ぼくらは群青を探している

(5)集会

 群青の集会に参加するのは、その日で三回目だった。しかも今日は学校帰りでなく休日の集合で、しかも時間を「夕方」なんて曖昧に指定されたせいで、青海神社には一番乗りになってしまった。


「……先輩達の模試が終わる時間に合わせたのに」


 九十三先輩にわざわざ模試が終わる時間を聞いた甲斐はなかったようだ。念のためメールに書かれた時間を見て、自分が来た時間が間違っていないことを確認し、(さび)れた青海神社を一望に収める。

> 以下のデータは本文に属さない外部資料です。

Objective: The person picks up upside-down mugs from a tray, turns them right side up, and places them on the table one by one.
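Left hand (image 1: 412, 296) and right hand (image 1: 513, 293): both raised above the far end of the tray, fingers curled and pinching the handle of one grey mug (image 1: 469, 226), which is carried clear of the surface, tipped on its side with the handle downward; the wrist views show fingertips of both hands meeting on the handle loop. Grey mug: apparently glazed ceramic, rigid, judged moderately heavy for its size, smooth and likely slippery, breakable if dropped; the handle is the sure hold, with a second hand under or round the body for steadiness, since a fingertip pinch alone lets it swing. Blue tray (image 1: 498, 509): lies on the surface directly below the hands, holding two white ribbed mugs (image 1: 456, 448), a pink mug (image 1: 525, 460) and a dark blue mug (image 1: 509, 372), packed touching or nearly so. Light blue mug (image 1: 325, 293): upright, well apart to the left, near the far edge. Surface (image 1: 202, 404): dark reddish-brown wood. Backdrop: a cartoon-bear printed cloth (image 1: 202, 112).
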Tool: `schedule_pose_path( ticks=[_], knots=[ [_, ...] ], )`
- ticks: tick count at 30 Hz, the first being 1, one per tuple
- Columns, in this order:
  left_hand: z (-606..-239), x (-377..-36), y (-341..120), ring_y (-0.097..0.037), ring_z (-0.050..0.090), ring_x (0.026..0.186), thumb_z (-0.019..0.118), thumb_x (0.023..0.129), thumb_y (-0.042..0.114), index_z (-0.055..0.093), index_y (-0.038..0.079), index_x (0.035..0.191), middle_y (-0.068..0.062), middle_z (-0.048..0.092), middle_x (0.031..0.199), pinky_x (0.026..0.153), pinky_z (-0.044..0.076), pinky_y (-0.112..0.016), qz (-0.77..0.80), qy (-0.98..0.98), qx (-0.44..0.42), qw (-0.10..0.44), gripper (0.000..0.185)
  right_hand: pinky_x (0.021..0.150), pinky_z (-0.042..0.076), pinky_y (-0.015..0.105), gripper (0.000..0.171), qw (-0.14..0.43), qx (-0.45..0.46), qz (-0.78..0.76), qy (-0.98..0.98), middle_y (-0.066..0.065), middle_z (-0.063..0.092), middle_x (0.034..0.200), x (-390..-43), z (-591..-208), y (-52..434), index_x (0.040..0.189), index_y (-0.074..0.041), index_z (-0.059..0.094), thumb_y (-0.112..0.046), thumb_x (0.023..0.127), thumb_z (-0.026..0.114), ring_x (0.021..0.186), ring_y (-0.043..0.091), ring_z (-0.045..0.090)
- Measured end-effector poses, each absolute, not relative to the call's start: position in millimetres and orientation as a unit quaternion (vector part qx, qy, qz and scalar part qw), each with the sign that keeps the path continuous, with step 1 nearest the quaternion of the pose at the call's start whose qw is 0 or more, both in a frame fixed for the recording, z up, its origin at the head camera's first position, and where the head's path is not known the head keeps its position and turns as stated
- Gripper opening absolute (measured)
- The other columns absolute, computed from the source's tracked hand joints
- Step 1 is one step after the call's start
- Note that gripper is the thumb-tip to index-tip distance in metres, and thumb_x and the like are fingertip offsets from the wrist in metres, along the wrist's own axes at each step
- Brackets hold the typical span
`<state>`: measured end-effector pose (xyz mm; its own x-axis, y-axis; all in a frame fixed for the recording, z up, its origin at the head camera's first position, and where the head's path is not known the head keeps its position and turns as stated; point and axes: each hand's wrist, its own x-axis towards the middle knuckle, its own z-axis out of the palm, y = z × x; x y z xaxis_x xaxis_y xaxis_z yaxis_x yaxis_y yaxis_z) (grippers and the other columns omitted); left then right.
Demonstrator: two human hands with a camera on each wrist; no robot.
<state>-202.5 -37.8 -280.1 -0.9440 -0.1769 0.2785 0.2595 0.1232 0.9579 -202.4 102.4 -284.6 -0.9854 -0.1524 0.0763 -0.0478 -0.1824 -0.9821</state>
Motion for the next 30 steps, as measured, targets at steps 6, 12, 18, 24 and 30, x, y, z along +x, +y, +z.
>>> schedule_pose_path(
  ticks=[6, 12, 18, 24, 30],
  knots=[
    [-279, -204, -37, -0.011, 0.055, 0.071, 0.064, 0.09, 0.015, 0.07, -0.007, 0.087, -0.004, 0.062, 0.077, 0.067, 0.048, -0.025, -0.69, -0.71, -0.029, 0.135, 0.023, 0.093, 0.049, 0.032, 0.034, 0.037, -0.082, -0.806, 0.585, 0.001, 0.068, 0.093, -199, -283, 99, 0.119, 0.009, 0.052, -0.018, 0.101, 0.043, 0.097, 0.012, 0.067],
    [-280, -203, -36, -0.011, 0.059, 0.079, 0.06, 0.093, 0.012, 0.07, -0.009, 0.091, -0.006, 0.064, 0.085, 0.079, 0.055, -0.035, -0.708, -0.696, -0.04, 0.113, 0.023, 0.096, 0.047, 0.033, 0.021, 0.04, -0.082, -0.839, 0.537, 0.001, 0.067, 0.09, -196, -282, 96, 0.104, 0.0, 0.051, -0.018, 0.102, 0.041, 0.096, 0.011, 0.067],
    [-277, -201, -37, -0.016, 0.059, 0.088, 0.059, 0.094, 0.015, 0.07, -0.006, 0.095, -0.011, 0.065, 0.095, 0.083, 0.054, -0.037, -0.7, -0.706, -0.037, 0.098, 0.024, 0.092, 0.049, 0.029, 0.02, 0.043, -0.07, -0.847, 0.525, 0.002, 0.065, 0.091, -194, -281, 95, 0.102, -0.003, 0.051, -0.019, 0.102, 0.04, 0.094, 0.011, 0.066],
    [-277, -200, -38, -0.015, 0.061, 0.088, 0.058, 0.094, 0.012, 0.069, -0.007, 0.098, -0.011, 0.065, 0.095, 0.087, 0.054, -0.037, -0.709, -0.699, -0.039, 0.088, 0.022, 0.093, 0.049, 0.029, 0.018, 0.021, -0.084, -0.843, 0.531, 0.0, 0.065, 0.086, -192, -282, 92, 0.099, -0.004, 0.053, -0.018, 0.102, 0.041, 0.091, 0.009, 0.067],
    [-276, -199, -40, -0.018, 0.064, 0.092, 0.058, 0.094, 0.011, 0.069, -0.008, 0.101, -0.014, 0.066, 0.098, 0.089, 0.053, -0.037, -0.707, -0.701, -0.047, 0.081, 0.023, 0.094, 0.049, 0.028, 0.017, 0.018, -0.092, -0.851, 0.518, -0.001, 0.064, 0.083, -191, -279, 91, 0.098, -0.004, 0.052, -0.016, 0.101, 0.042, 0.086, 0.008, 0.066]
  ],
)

 青海神社は、鳥居がなければ取り壊し目前の古い建物にしか見えない。社務所の窓はひび割れていて、その中が見えないように内側から古びた布が貼り付けてある。拝殿も、こんなところに拝んで神様は本当に見てるのかな、なんて思ってしまうほどボロボロだ。

 普段、先輩達はこの拝殿の前に座り込んでいる。本当に罰当たりだからやめたほうがいいと思うのだけれど、それは()くとして、先輩達がいない拝殿はいよいよその機能というか効用というか、存在意義を失っているように見えた。

 境内は、そのほとんどが木陰になっているからか、じんわりとした暑さを残しつつも風が吹くと涼しい。この場に立っていると、まるでもう夏の終わりかのような錯覚をした。

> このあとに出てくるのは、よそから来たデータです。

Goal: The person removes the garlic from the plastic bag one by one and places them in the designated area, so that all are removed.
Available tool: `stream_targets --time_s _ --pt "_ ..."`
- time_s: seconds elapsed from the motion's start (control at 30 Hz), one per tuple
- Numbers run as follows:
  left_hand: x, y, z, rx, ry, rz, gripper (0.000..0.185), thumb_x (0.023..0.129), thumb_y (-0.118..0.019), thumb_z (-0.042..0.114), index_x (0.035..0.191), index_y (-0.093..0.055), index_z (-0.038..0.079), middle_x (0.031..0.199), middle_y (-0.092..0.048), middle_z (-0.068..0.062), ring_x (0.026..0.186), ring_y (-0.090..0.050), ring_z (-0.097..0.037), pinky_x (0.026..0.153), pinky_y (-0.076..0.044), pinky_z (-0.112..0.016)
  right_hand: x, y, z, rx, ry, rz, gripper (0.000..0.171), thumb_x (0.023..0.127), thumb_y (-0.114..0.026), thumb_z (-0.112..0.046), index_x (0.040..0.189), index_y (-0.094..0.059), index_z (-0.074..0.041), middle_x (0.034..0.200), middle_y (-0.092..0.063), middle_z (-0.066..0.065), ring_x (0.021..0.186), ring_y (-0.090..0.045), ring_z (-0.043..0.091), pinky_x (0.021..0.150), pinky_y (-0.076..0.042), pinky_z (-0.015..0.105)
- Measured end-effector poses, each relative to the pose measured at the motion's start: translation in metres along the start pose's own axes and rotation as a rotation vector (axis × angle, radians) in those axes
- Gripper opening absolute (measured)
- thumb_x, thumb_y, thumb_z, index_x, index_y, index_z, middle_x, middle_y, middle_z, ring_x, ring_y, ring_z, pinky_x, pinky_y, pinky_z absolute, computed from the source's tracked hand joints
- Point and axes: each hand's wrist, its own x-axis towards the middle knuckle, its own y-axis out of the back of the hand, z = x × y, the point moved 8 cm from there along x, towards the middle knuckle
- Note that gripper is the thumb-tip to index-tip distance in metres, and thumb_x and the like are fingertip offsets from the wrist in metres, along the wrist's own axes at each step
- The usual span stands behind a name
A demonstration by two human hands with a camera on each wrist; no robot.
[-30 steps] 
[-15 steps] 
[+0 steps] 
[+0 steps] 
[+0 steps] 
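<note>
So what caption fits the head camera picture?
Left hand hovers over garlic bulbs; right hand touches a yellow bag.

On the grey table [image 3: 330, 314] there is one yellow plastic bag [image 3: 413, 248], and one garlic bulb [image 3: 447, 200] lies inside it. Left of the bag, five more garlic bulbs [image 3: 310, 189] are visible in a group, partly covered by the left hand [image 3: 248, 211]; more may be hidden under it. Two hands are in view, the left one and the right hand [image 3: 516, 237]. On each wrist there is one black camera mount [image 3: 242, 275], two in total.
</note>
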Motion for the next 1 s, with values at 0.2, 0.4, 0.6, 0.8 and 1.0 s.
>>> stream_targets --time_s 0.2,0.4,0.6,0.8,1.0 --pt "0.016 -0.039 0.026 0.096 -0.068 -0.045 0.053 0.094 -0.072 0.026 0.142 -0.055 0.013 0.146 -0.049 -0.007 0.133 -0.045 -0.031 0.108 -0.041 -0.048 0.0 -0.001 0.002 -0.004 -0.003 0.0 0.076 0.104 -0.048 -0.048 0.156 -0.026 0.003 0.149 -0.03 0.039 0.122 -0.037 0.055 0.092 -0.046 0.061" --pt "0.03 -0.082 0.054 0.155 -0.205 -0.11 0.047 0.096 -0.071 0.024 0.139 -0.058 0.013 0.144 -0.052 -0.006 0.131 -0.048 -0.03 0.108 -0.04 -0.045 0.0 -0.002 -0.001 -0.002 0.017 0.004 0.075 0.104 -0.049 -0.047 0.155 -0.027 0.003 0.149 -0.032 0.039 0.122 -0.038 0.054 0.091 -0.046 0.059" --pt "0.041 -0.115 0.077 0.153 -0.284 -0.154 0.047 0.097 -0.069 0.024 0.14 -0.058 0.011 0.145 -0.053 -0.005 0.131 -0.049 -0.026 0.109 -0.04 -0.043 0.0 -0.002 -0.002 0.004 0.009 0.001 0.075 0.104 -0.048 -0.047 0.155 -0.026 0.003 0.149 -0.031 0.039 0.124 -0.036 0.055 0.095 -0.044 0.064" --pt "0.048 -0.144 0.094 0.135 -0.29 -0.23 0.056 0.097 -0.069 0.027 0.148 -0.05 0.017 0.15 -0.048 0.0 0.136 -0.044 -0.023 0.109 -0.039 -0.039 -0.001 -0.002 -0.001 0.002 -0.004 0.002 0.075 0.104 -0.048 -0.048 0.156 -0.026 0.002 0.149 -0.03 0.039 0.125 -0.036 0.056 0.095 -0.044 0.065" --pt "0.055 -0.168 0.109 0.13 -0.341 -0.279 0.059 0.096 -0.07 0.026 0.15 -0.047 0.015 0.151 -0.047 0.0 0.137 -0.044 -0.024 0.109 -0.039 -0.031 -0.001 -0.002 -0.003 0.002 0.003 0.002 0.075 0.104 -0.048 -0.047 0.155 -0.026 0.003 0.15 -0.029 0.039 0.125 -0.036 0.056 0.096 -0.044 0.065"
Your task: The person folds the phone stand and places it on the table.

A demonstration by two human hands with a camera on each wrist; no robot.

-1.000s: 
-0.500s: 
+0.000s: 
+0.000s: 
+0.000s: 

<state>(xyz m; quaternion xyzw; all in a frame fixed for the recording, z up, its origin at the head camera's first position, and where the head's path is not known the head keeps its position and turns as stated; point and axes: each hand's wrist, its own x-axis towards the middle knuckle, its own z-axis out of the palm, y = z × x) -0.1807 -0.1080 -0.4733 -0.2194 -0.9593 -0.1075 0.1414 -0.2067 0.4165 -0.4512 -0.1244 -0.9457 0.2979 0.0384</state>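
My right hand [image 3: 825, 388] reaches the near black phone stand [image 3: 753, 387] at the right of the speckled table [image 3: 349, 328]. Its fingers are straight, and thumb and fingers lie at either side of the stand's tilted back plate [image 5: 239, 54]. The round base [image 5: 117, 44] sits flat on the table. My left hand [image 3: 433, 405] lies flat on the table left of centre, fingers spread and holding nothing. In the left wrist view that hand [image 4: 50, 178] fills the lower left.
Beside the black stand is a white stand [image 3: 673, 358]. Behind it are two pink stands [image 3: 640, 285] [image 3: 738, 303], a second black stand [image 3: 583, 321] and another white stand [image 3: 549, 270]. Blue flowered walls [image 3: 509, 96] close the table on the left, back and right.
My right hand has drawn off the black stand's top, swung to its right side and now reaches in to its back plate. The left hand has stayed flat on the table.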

 ザリ、と背後から足音がして振り向くと、鳥居の向こうから能勢さんがやってくるところだった。きっと能勢さんもシルエットで私が分かったのだろう「三国ちゃん、早いね」なんて軽く手を挙げた。


「……こんにちは。先輩達の模試の終わる時間に合わせたつもりだったんですけど」

「模試終わった後に答え合わせでもさせられてるんじゃない? ほら、センターマークだから」


 ……言われてみれば確かに。先輩達がそんな真面目なことをするとは思えなかったけれど、先生がそう指示する可能性はある。


「……じゃあ能勢さんは計画的に早く来たんですか?」

「いや、たまたま用事が早く終わってね。俺達にとって、ここが部室みたいなもんじゃん? だから少し早いけどいいかと思って」


 そして能勢さんは拝殿の前に悠々と座り込む。「三国ちゃんも座ったら?」なんて言われても、やっぱり罰当たり感が否めない。

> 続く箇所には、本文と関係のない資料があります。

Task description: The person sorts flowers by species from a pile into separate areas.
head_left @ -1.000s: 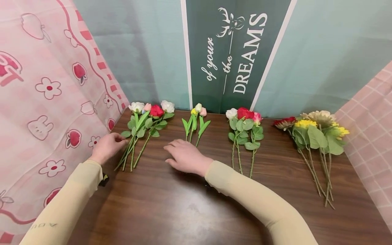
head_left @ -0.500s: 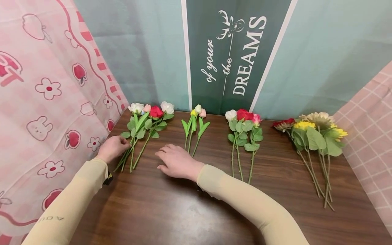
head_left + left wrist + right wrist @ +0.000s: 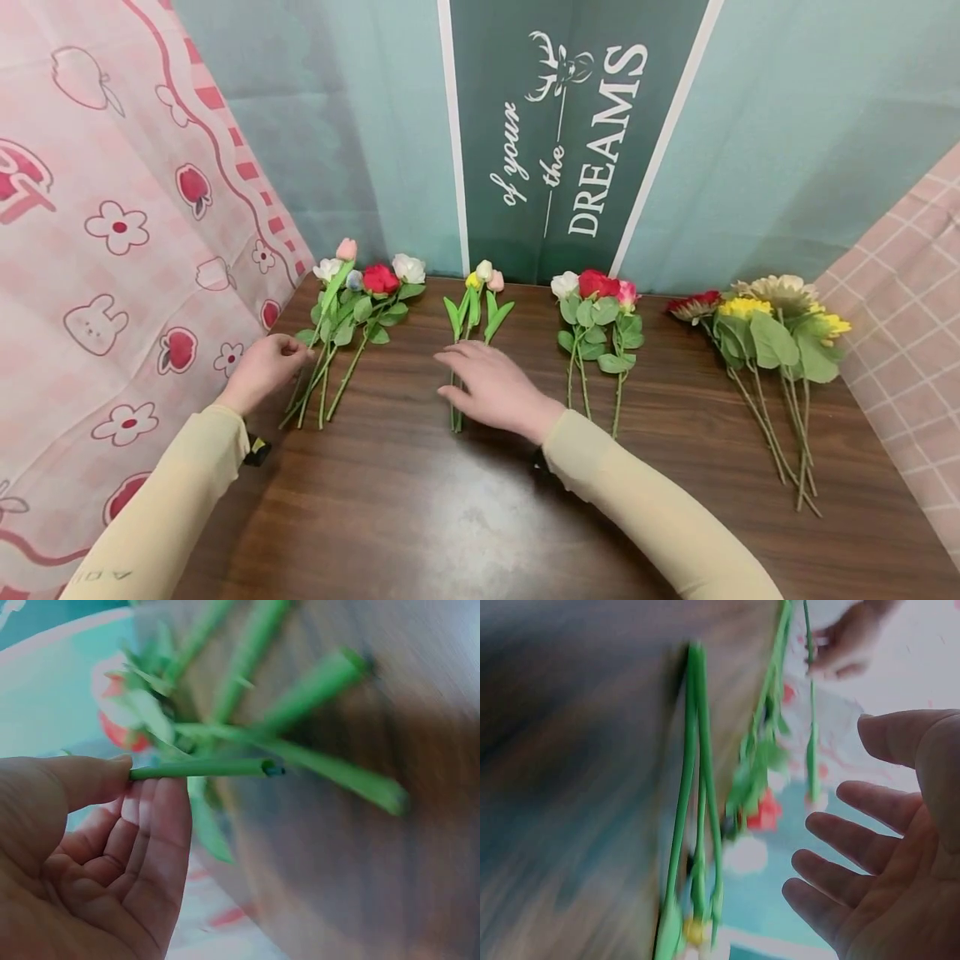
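My L hand (image 3: 264, 369): thumb and fingers pinch pink bud stem (image 3: 202, 768), bud (image 3: 347, 249) raised above L bunch (image 3: 360, 308) at table (image 3: 420, 517) edge. My R hand (image 3: 498, 390): fingers spread, flat over tulip stems (image 3: 455, 408), no grip.

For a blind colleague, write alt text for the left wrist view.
The left hand pinches a thin green flower stem between thumb and fingers, above blurred stems and a red bloom on a brown table.
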`<state>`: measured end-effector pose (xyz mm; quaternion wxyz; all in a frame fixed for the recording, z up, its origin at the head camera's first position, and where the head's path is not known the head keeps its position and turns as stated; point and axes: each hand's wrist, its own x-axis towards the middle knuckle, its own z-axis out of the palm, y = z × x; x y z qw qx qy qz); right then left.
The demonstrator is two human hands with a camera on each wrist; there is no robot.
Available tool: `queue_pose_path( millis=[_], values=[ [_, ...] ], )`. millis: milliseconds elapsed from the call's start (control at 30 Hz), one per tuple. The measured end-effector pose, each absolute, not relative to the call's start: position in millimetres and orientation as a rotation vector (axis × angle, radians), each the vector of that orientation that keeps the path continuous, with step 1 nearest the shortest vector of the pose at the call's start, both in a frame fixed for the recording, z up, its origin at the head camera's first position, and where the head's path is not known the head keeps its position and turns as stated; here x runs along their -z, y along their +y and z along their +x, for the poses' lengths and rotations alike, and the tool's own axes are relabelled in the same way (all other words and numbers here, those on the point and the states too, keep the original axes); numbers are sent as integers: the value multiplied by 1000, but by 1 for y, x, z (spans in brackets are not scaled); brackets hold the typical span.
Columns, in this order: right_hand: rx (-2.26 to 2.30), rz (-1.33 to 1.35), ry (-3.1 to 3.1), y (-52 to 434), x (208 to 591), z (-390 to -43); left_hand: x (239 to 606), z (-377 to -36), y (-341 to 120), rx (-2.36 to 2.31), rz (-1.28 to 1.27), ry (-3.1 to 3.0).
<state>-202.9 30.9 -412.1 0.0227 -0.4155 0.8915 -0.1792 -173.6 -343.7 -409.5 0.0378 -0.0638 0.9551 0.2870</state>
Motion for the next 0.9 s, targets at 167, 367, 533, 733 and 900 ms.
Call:
queue_pose_path(
  millis=[167, 367, 533, 733, 900],
  values=[
    [720, -1115, 2848, 84, 408, -204, 398, -175, -303, -982, -115, 2957],
    [835, -938, 2916, 131, 409, -197, 395, -190, -230, -1092, 25, 2818],
    [812, -890, 2932, 148, 415, -191, 407, -209, -173, -1103, 132, 2721],
    [714, -928, 2932, 151, 426, -190, 428, -222, -138, -931, 207, 2747],
    [699, -920, 2941, 153, 432, -190, 434, -226, -121, -736, 311, 2834]
  ],
)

「……なんでここの神社に集まるようになったんですか?」

「ここはそもそも管理してた──神主さん、とか言うんだっけ? その神主さんの後継者がいなくて、別の神主さんがここを管理してて。その神主さんの息子が何代か前の群青メンバーにいたから、参拝客もいないしちょうどいいってことでここでたむろし始めたらしいよ」


 なんて罰当たりなドラ息子だ……。父親もそんなことのためにこの神社の管理を引き受けたわけじゃないだろうに……。


「でもほら、俺達、ちゃんとお賽銭もするし」

「……あれお賽銭じゃないですよね? あんな罰当たりなお賽銭見たことないですよ」


 この間、先輩達が「サッカーしようぜ」なんて言い始めたから境内(けいだい)でサッカーなんてそんな拝殿が壊れたらどうするんですかと止めたら「大丈夫、ボールは金」と意味の分からないことを口走り、あろうことかお賽銭箱に向けて五円玉を蹴る、とんでもなく罰当たりな遊びを始めた。開いた口が(ふさ)がらないとはこのことだった。先輩達の辞書に神罰はない。